_What the task requires_.
Search term "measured": please show all lines in the listing that contain it.
---*---
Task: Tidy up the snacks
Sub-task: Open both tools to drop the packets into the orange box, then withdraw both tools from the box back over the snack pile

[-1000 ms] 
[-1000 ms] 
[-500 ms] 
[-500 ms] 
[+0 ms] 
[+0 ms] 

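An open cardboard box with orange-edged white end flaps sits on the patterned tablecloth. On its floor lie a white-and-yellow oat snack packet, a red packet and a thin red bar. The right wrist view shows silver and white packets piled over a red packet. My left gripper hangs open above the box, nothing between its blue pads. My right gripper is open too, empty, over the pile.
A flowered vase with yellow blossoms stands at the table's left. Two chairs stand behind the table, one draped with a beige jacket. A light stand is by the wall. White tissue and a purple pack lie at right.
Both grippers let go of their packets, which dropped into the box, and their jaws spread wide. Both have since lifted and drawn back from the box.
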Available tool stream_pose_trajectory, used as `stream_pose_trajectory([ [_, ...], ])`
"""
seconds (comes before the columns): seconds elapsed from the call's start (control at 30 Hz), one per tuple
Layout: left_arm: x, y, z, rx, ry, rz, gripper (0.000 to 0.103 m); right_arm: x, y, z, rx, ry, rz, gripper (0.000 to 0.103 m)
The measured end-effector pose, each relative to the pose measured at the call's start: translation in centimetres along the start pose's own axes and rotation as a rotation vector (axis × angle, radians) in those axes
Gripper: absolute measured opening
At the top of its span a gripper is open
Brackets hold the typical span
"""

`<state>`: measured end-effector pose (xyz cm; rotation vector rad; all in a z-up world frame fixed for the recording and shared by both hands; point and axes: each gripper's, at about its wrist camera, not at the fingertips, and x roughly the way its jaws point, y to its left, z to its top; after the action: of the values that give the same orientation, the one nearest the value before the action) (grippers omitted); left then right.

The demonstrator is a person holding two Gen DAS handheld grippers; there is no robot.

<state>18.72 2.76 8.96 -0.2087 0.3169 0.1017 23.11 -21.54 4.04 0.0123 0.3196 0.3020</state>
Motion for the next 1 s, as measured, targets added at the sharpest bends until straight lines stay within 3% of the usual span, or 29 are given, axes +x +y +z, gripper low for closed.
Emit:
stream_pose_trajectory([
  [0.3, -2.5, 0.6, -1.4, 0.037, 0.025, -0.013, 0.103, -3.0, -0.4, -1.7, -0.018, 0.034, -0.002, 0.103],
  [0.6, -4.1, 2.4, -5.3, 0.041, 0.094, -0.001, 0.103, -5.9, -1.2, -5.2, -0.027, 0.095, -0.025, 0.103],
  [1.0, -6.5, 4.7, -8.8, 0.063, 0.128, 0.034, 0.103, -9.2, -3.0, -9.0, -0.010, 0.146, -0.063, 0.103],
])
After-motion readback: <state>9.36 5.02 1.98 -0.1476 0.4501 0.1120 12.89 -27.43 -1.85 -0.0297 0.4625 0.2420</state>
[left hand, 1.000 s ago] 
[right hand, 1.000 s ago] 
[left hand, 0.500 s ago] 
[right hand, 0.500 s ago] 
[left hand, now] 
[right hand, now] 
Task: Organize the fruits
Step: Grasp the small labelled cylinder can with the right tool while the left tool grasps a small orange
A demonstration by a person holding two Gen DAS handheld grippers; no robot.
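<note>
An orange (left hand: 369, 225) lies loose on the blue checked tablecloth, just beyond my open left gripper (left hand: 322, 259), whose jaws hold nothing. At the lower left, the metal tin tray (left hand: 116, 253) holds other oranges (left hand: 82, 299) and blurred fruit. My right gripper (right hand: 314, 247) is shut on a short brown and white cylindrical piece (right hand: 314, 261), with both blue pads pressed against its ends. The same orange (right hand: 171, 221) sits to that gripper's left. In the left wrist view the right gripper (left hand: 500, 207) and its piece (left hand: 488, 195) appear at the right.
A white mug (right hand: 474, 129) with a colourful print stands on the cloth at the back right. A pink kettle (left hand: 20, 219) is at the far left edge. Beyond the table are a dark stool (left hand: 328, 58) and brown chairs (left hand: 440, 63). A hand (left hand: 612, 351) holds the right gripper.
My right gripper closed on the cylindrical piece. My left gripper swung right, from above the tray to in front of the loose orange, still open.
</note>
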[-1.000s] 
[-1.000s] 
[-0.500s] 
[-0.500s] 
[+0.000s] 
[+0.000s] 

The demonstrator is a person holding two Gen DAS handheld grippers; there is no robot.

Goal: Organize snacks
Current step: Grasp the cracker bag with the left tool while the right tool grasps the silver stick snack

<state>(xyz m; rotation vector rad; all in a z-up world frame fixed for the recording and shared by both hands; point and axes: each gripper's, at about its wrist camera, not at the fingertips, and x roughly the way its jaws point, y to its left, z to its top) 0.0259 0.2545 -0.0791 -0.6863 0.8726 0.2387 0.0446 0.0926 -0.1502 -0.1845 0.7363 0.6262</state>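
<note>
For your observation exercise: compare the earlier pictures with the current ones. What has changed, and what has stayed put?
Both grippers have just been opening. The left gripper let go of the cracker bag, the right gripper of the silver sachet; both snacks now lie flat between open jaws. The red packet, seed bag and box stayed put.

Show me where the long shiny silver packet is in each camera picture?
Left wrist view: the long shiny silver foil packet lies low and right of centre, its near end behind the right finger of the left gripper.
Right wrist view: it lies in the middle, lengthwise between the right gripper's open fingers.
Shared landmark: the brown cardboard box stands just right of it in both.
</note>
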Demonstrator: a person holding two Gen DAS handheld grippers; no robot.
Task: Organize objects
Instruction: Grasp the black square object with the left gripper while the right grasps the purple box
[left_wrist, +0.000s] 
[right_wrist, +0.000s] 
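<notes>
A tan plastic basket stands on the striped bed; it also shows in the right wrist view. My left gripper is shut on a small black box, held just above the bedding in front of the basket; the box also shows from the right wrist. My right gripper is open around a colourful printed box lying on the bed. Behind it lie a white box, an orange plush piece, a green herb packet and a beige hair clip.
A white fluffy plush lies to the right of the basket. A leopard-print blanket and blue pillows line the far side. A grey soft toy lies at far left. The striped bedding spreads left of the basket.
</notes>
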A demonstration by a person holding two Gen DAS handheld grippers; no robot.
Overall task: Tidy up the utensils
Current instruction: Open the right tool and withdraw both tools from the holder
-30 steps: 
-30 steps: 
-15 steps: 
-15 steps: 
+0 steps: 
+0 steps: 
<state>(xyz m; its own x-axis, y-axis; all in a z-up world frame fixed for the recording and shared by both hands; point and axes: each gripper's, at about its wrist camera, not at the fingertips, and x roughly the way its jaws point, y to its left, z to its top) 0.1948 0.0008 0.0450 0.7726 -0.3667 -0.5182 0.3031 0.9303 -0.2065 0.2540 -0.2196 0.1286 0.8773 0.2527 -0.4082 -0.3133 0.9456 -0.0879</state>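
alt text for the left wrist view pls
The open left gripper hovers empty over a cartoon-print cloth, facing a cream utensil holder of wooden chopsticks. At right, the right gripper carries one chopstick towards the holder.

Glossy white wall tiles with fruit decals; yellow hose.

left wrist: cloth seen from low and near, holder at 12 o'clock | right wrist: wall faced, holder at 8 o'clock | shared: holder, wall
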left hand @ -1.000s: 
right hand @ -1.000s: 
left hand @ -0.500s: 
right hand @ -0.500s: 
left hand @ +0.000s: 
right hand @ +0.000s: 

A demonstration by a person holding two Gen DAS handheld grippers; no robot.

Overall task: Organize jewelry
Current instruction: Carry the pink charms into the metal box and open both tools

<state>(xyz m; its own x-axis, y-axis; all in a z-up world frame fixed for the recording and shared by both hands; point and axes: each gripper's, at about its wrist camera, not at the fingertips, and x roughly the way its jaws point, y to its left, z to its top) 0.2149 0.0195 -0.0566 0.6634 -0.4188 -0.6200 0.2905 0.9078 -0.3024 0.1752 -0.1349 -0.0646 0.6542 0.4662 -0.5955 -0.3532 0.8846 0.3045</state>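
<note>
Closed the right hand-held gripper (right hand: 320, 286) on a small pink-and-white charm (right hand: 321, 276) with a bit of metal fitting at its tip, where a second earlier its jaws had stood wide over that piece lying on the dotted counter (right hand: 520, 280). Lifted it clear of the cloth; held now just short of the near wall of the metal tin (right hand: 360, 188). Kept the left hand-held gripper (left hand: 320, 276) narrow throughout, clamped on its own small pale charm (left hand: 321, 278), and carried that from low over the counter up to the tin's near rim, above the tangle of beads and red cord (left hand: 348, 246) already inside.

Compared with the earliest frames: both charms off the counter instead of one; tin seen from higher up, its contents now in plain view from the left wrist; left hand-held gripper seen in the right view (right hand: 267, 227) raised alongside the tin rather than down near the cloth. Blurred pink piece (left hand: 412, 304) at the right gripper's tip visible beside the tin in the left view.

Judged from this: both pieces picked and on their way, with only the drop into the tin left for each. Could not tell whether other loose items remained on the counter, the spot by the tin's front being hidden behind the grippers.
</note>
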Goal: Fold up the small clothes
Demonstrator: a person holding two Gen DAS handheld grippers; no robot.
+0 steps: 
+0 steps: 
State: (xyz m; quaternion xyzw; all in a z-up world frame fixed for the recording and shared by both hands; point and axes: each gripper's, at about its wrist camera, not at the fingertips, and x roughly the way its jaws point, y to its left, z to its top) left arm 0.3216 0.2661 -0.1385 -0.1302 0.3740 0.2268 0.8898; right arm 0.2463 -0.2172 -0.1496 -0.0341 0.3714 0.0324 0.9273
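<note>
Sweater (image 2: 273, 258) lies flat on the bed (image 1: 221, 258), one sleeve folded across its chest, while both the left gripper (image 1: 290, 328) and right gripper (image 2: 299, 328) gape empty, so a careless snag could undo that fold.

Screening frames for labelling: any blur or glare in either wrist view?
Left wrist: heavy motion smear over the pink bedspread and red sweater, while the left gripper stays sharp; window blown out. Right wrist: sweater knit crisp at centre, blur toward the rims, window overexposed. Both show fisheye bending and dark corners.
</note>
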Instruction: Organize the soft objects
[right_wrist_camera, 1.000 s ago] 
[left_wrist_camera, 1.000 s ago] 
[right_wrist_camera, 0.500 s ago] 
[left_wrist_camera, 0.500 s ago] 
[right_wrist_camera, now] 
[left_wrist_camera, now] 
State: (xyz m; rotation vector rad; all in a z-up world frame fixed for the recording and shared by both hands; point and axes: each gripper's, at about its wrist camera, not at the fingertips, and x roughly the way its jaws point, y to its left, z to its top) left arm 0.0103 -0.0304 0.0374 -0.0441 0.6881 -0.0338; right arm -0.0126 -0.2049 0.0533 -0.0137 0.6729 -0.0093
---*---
_The completed task_.
The measured end-effector pose, each relative to the pose measured at the call's start: translation in centimetres along the start pose's own axes and rotation as a rotation vector (axis × angle, radians) in those axes
Gripper: absolute measured opening
`<state>`: measured end-effector pose (xyz cm; rotation vector rad; all in a z-up world frame fixed for the recording and shared by both hands; point and axes: each gripper's, at about its wrist camera, not at the fingertips, and x roughly the way its jaws point, y to its left, z to its top; after the action: of the values that give the same orientation, the one nearest the value before the action) (grippers omitted); left then right.
Motion for the next 1 s, as measured, targets added at the sharpest bends until straight lines stay within 3% of the usual span, or 29 are given, axes +x +y +z, gripper low for closed.

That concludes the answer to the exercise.